Factor Investing 1 – Introduction

Factor funds

Today’s post is the first in a series on factor investing, otherwise known as smart beta.

MSCI

We have to start somewhere, and I’ve chosen to start with MSCI (the index firm), for two reasons:

  1. They make dozens (though not all) of their papers on factor investing available to the public.
  2. I attended a webinar on factor investing last week, and someone from MSCI was on the panel.
What is factor investing?

Factor investing, in practical terms, is the use of a rule other than market-cap weighting (as used by normal index funds) to allocate money within a pooled investment fund.

Factor premia represent exposure to systematic sources of risk that have historically earned a long-term premium.

Passive Active Spectrum

The big debate is whether factor investing is an active or a passive strategy.

  • The alternative name of smart beta (which seems to have picked up negative connotations over the years since it was introduced) doesn’t really help us much here.

Factors are also sometimes known as tilts.

Active vs Passive

My personal opinion is that there’s no such thing as a truly passive investor.

  • We’re all making choices about where to park our money that deviate from the “universe of money” (some of which is likely to be unavailable to us in any case).

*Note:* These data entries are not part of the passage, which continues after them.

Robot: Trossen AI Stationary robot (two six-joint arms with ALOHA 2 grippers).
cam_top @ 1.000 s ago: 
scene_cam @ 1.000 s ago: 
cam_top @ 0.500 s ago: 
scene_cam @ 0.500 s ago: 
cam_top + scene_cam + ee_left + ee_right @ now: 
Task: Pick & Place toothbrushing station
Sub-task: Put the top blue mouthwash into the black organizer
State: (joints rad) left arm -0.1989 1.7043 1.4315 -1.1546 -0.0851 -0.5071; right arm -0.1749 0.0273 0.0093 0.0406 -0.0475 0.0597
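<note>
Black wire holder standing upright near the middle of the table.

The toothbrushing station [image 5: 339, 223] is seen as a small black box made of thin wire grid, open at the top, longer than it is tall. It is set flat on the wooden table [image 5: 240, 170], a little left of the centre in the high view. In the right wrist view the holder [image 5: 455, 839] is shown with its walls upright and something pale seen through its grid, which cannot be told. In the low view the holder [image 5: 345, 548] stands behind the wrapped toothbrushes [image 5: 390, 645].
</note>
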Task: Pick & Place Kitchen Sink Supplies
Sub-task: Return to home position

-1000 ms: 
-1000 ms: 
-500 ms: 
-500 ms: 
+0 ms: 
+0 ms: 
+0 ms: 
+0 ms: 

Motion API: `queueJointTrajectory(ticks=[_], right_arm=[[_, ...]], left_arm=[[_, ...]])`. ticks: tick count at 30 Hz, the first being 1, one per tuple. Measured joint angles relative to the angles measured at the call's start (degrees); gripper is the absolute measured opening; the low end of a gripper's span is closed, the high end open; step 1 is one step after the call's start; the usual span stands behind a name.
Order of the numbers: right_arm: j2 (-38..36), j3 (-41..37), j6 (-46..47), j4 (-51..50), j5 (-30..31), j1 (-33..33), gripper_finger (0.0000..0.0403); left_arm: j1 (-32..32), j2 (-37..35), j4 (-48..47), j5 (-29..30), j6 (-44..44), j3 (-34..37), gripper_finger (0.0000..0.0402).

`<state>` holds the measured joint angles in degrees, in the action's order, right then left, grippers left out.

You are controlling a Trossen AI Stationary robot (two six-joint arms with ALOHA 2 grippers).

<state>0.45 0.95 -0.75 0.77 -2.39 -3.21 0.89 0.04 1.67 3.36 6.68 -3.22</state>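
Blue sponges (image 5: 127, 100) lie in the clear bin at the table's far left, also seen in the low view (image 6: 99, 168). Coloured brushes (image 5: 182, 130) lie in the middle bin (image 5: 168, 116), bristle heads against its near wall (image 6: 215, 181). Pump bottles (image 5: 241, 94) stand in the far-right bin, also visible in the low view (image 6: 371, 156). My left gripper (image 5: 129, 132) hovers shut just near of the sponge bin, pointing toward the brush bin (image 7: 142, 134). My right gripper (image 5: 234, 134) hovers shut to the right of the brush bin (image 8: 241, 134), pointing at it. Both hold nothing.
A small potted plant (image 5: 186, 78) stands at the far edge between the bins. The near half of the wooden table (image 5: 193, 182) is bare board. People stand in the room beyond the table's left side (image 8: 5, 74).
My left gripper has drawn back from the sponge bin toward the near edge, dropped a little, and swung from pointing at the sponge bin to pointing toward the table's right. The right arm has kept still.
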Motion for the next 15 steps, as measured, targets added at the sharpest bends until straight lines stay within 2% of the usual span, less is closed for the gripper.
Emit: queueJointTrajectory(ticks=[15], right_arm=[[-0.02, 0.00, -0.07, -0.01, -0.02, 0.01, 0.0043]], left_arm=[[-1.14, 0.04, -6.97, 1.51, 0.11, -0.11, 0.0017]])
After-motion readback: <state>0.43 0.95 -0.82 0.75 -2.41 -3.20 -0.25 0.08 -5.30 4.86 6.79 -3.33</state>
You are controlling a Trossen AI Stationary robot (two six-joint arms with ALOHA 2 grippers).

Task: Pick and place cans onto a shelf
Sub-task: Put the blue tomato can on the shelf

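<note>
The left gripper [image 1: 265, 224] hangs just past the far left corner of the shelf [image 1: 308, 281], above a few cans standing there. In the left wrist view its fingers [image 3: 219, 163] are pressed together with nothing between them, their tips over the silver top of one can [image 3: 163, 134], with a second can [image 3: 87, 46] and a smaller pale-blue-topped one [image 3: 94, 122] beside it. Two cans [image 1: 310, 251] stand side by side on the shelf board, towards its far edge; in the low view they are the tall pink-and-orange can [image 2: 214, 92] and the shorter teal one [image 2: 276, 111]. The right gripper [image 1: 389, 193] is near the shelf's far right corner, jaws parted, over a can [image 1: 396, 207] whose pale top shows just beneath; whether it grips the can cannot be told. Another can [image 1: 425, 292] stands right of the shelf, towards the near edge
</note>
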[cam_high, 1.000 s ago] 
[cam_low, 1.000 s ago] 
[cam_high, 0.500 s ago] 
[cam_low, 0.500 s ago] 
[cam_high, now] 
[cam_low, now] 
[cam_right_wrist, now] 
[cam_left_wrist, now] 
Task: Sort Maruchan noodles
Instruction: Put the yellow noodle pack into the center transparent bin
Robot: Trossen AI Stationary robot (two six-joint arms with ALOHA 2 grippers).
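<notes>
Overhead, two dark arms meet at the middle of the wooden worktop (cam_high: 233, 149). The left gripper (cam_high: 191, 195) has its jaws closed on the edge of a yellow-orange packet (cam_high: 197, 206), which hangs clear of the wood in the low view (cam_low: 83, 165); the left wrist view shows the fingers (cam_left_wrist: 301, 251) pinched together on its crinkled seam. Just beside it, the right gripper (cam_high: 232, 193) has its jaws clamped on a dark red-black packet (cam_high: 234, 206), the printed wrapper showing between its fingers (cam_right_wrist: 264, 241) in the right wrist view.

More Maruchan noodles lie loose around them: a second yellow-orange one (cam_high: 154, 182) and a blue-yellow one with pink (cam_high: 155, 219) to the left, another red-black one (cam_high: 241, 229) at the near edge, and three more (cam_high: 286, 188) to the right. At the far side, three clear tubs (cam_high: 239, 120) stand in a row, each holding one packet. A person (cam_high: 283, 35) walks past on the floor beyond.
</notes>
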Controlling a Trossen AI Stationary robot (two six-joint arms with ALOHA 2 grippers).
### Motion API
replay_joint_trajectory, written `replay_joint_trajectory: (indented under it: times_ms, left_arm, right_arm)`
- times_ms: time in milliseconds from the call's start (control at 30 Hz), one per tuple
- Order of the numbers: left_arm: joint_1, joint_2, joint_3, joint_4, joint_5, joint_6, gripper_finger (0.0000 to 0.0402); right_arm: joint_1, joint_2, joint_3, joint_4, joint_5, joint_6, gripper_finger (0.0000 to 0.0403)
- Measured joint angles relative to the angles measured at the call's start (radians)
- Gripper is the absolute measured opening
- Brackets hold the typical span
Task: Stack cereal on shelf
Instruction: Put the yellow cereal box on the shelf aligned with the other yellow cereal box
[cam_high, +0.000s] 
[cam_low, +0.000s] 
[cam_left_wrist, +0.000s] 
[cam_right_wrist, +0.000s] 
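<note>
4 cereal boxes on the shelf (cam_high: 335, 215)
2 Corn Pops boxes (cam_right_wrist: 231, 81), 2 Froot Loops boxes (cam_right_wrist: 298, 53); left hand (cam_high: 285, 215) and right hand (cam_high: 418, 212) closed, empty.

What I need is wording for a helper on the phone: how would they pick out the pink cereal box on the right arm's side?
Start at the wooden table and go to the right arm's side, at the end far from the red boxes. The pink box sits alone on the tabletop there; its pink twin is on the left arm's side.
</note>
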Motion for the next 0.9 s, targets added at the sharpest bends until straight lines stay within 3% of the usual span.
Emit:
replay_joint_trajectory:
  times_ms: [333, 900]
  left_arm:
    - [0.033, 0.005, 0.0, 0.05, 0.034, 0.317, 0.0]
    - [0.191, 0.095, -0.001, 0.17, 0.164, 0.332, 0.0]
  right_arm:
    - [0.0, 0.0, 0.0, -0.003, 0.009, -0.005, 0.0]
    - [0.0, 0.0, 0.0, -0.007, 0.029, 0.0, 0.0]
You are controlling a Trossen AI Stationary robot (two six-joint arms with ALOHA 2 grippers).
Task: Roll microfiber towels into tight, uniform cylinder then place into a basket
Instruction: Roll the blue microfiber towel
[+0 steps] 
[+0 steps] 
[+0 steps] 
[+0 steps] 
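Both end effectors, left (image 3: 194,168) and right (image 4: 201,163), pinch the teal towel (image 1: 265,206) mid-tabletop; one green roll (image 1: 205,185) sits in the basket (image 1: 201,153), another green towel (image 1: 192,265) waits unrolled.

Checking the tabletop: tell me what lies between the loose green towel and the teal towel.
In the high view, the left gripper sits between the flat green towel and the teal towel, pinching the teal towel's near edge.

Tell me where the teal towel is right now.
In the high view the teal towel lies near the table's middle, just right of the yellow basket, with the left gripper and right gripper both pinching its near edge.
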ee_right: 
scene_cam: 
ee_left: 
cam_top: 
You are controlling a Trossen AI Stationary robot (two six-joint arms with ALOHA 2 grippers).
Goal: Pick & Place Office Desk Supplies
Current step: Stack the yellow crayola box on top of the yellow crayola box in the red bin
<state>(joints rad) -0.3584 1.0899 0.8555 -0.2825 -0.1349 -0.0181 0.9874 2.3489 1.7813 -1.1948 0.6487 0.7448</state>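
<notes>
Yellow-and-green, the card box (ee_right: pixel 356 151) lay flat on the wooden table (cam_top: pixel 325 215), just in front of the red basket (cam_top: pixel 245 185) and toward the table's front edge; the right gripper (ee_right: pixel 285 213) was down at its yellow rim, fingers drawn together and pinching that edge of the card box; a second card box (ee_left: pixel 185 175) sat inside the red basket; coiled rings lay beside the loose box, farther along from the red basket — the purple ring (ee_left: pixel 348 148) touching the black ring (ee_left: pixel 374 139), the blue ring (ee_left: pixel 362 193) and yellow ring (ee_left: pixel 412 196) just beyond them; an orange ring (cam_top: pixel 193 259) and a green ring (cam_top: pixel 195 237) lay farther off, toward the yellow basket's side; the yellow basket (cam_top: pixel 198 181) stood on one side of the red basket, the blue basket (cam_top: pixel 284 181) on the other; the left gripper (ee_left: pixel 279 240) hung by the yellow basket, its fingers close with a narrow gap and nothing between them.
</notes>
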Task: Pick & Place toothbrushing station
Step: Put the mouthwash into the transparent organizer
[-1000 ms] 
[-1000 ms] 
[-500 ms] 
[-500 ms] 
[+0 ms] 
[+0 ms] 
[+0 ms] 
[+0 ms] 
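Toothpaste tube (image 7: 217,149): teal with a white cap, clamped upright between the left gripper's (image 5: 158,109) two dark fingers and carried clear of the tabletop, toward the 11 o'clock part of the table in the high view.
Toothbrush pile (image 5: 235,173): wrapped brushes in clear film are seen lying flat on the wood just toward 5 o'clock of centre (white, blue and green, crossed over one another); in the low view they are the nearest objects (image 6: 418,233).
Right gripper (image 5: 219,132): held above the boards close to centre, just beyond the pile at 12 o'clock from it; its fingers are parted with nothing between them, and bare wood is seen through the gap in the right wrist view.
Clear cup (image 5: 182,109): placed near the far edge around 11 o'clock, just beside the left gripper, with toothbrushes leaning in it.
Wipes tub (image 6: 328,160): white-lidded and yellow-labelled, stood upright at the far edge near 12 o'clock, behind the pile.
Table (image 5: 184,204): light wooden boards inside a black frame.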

Market-cap weighted index investing, which seems to have swallowed the term “passive investing”, is just one way amongst many of approaching this.

  • And although it has advantages in terms of cheapness, simplicity and transparency, it’s definitely not the best approach in terms of maximising returns.

For example, equally-weighted (EW) indexes usually outperform market-cap weighted ones.

  • EQ is a form of Small Cap investing since their will be a greater allocation to smaller firms than in a market-cap weighted index.

Of course, passive has another sense, that of the amount of effort required from the investor.

  • On those terms, factor funds are passive, unlike a small cap stock portfolio.
What are the factors?

US FF

A factor can be thought of as any characteristic relating a group of securities that is important in explaining their returns and risk.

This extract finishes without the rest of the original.